■ TASK GOAL ■
Search the entries below for "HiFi", and copy each line where it appears.

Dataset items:
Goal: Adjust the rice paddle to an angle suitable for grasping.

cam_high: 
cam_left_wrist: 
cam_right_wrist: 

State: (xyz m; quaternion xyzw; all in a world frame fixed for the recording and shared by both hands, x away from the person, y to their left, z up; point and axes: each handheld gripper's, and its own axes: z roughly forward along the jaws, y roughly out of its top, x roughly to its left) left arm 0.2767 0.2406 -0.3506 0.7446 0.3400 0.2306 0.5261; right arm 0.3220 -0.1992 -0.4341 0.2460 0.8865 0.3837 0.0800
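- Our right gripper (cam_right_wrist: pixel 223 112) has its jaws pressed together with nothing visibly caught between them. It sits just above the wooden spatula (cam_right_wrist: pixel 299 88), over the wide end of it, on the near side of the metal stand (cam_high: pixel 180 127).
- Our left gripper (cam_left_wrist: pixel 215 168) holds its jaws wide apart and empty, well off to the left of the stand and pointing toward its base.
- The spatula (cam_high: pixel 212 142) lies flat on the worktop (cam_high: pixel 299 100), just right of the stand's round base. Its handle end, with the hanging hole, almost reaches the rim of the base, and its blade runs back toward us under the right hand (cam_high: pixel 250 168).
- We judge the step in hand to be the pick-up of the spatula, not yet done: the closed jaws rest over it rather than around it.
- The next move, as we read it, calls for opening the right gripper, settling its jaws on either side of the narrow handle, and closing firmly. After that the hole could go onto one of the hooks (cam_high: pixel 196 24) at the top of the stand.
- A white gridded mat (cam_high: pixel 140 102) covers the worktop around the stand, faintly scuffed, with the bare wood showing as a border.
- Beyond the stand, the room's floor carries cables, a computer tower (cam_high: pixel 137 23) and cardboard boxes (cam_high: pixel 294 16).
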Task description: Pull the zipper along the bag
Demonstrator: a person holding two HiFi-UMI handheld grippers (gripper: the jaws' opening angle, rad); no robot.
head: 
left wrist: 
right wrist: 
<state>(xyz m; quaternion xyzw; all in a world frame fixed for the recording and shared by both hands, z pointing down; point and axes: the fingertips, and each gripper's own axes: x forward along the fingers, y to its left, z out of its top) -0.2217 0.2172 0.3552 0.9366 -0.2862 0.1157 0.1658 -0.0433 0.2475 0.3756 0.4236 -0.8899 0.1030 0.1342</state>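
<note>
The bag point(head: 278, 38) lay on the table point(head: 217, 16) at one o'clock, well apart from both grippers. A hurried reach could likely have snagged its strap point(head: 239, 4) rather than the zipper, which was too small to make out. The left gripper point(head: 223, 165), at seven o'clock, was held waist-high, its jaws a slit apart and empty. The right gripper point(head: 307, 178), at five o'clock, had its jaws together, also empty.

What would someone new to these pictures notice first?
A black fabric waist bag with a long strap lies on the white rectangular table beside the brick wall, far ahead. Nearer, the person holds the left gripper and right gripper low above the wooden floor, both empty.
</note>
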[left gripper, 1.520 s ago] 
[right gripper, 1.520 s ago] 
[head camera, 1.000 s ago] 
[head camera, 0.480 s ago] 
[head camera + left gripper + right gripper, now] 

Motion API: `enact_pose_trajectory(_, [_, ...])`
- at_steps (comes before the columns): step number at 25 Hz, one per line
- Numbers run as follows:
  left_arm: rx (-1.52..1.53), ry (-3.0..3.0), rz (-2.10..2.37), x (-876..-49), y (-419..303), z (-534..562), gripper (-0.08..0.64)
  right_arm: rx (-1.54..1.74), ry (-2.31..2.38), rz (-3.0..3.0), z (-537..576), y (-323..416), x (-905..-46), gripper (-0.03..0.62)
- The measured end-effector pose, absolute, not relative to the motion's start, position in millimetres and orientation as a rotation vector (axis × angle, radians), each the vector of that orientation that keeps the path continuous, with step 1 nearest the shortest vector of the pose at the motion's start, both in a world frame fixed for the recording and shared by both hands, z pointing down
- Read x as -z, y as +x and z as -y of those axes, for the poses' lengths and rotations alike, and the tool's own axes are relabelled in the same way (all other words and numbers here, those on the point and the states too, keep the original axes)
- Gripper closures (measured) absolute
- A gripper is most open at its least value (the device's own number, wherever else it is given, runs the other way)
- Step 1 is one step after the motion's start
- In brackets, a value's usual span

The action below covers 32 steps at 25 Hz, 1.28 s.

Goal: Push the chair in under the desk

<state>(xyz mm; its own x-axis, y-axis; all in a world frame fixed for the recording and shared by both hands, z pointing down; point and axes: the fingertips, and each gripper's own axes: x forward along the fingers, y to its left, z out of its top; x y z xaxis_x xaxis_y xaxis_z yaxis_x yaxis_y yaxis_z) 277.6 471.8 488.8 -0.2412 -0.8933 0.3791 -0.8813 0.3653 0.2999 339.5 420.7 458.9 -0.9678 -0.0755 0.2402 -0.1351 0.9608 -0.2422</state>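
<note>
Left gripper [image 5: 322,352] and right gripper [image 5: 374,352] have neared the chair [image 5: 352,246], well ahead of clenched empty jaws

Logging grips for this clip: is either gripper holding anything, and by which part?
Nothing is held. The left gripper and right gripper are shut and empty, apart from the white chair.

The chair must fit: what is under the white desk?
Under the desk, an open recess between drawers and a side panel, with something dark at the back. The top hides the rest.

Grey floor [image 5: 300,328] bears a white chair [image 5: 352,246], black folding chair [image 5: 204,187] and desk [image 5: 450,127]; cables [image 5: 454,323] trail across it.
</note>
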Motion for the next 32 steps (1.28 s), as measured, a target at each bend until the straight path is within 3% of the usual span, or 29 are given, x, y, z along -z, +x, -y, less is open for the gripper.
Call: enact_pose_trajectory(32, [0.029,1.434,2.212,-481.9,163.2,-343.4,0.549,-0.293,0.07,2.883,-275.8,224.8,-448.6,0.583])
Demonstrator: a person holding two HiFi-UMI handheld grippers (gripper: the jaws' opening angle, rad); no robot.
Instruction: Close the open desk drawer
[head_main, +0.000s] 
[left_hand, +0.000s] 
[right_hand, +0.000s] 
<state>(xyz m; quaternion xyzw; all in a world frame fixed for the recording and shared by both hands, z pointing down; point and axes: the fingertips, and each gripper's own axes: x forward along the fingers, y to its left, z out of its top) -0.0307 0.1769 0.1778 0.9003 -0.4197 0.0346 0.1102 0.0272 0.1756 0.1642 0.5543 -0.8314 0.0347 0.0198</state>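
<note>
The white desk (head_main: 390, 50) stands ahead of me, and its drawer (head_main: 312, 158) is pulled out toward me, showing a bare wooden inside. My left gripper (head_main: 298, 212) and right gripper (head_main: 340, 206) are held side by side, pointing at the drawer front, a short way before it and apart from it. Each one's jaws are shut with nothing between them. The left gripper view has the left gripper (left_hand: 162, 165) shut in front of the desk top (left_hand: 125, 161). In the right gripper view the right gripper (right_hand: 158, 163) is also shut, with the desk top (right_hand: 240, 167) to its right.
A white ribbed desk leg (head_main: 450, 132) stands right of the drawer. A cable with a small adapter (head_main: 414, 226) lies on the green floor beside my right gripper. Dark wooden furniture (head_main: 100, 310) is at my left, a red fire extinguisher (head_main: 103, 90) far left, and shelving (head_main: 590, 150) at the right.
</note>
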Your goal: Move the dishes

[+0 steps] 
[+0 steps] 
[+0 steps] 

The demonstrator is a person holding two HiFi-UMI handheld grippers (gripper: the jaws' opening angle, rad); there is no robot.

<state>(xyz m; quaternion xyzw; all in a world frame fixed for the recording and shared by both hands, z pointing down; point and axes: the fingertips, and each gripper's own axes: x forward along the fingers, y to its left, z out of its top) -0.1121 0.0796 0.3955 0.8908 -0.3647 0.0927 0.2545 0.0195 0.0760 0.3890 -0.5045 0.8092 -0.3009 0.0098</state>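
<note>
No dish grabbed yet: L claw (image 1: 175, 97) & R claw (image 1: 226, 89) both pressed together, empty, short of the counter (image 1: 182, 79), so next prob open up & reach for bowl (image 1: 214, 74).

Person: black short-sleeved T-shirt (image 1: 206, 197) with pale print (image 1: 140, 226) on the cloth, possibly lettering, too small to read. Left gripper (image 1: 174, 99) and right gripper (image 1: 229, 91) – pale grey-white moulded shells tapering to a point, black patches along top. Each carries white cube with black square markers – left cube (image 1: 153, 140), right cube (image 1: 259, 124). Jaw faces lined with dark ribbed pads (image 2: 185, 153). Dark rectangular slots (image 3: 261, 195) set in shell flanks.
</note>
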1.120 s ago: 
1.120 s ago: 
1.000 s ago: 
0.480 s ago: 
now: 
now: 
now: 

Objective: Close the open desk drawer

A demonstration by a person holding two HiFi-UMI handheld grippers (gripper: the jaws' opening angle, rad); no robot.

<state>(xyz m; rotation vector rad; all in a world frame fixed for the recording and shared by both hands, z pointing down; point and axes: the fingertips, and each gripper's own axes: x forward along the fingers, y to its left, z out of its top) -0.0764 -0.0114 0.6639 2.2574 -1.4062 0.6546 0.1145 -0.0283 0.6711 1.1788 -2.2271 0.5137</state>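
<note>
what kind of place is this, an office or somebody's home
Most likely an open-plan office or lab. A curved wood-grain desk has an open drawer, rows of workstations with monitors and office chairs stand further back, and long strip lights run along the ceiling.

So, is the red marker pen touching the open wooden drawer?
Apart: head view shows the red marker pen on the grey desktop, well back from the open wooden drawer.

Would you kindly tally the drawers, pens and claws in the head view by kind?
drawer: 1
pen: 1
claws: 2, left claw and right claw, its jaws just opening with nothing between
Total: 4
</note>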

■ YOUR SOLUTION ■
Demonstrator: a person holding two HiFi-UMI handheld grippers (gripper: the jaws' opening angle, rad); no robot.
Demonstrator: a person holding two HiFi-UMI handheld grippers (gripper: the jaws' opening angle, rad); no robot.
The demonstrator is a person holding two HiFi-UMI handheld grippers (gripper: the jaws' opening angle, rad); there is no robot.
A demonstration by a person holding two HiFi-UMI handheld grippers (gripper: the jaws' opening angle, rad); no robot.

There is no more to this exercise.